*Task objective:*
A picture should never appear in your copy. Transcribe the listing exactly from its first line through the line with "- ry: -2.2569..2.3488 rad", both ends included.

*Materials provided:*
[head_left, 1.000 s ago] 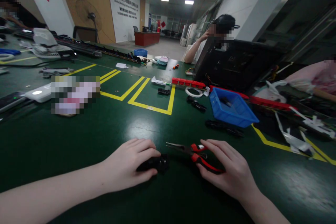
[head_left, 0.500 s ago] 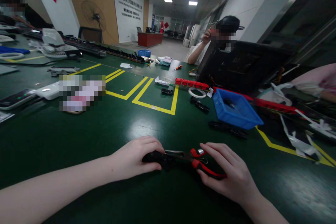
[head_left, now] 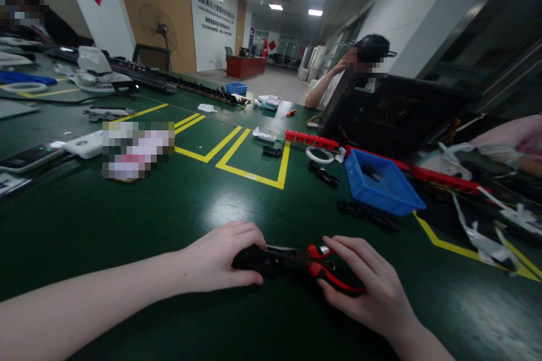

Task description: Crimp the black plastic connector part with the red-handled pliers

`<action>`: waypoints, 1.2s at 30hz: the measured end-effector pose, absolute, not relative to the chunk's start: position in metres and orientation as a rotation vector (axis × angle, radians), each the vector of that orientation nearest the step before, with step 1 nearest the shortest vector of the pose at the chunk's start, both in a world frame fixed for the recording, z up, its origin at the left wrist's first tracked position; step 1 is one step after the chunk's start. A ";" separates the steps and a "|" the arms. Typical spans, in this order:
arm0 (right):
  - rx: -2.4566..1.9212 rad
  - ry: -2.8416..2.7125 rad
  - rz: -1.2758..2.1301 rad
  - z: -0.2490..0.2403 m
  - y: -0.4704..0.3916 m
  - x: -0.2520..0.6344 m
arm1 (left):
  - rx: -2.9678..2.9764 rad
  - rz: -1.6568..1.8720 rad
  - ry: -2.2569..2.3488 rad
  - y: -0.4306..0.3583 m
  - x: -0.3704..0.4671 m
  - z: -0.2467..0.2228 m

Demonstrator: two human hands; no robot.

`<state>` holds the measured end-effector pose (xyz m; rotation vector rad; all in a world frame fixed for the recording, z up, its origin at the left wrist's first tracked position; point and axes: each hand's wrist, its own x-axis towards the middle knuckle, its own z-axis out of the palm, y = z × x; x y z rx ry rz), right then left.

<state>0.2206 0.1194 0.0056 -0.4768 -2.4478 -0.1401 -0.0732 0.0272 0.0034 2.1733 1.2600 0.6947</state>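
Near the front of the green table, my left hand (head_left: pixel 231 256) is closed around a small black part (head_left: pixel 256 259), and its fingers cover much of it. My right hand (head_left: pixel 366 285) grips needle-nose pliers (head_left: pixel 315 259) by their red and black handles. The handles are spread somewhat, with a thin spring between them. The jaws point left and reach to the black part; whether they clamp it I cannot make out in the dark, blurred area.
A blue bin (head_left: pixel 381 183) with black pieces stands at the right, black parts (head_left: pixel 368 215) in front of it. Beyond lie a white ring (head_left: pixel 319 154) and a red strip (head_left: pixel 311 139). A phone (head_left: pixel 141 152) lies left. A person (head_left: pixel 364 59) sits behind a large black panel (head_left: pixel 393 115).
The view has shifted slightly, so the background sits a little lower and further right. Both hands keep their hold on the black part and the pliers, with hardly any movement.
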 end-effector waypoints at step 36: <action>-0.493 -2.589 -0.300 0.010 0.120 0.215 | 2.159 0.782 1.207 0.028 -0.074 0.003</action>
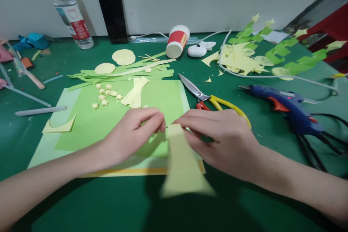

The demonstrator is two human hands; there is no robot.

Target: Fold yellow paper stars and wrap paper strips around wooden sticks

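Observation:
Between my two hands hangs a pale yellow paper piece (181,163), narrow at the top and flared and blurred at its lower end. My right hand (217,136) pinches it near its top edge. My left hand (136,130) has its thumb and forefinger pressed together on the end of a thin stick-like thing that reaches toward the paper's top. Under the hands lie green paper sheets (163,98). On them rest several small folded paper stars (102,98) and crossed pale yellow strips (136,92).
Scissors (199,94) lie behind my right hand, a blue glue gun (288,105) with cables at the right. Green strips (122,74), a paper cup (178,41), a phone (111,11) and a bottle (73,21) stand or lie behind. Paper scraps (239,58) lie back right.

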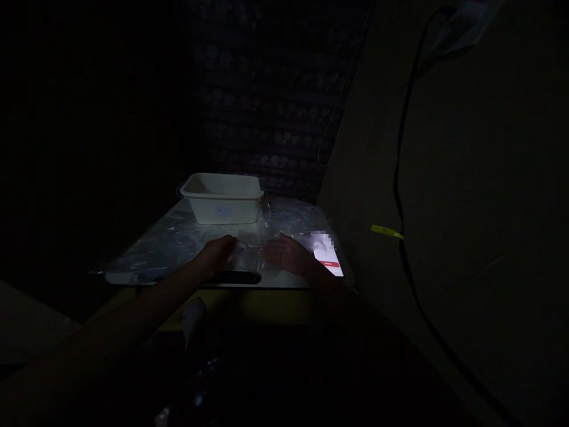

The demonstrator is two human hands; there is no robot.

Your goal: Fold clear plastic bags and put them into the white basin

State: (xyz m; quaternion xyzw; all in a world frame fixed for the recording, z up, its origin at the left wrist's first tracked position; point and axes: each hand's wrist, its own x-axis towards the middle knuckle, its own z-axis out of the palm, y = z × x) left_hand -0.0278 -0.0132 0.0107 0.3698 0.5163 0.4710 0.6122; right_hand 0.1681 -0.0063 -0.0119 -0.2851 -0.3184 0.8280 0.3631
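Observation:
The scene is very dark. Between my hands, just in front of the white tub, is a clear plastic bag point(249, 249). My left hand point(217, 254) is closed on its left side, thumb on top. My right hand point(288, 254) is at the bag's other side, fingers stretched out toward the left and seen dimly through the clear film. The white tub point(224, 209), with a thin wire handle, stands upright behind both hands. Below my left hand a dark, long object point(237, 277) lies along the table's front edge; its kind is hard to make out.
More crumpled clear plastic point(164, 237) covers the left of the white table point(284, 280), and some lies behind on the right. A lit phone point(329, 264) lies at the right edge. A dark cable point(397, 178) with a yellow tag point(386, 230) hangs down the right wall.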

*Your response:*
[head_left, 1.000 s ago] 
[head_left, 0.500 s ago] 
[head_left, now] 

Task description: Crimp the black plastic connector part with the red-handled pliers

`<action>`: waypoints, 1.2s at 30hz: the measured end-effector pose, absolute, not relative to the chunk's start: position in metres and orientation as a rotation vector (axis × angle, radians), each the vector of that orientation nearest the step before, with step 1 nearest the shortest vector of the pose at the chunk's start, both in a world frame fixed for the recording, z up, its origin at the left wrist's first tracked position; step 1 is one step after the chunk's start. A ";" separates the steps and a "|" the arms. Typical spans, in this order:
arm0 (right):
  - rx: -2.4566..1.9212 rad
  - ry: -2.8416..2.7125 rad
  - rz: -1.2758..2.1301 rad
  - z: -0.2490..0.2403 m
  - y: -0.4704..0.3916 m
  - x: -0.2520..0.6344 m
arm1 (left):
  - rx: -2.9678..2.9764 rad
  - rz: -1.6568..1.8720 rad
  - ry: -2.2569..2.3488 rad

With the output given, the exercise is complete.